== Given material

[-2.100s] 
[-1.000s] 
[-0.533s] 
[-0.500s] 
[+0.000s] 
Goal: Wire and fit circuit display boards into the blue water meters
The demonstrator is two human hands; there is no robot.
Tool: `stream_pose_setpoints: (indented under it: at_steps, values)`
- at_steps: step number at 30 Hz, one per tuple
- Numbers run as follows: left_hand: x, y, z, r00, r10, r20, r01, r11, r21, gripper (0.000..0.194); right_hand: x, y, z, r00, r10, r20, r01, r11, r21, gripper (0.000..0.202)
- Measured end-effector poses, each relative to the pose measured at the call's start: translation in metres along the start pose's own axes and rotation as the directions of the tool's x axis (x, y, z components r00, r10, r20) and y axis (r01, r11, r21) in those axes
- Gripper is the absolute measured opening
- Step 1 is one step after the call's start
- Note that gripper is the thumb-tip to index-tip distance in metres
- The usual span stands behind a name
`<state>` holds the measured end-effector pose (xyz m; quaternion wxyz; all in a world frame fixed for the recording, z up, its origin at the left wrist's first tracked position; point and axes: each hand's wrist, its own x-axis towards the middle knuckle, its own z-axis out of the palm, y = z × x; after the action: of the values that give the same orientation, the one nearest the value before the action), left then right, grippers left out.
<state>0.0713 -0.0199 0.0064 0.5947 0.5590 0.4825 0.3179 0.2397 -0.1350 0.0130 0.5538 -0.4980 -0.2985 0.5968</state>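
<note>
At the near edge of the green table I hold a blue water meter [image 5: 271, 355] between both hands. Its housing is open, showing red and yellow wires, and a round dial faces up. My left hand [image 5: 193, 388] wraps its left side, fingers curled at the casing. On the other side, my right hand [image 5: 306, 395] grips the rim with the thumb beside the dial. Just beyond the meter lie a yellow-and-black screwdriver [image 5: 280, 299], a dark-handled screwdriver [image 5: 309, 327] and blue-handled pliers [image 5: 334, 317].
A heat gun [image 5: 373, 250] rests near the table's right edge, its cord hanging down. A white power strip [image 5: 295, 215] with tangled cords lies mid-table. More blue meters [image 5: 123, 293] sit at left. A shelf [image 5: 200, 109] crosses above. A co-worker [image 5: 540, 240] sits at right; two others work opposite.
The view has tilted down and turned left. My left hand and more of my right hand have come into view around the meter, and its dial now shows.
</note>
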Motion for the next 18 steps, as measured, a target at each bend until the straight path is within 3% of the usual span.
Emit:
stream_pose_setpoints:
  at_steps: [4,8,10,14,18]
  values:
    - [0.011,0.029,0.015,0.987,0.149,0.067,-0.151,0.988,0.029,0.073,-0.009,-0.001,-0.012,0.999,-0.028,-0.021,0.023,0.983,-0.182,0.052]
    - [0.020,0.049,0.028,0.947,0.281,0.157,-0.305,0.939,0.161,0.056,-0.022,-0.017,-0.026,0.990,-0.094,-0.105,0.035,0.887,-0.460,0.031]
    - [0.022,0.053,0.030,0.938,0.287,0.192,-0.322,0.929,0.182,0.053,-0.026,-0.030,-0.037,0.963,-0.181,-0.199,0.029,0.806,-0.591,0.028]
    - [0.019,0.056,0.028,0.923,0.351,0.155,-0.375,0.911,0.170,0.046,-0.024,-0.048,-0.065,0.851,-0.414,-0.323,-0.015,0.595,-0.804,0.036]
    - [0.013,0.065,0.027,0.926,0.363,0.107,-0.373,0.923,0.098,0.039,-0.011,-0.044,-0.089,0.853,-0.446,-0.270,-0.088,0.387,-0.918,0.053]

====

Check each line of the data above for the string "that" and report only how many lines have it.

2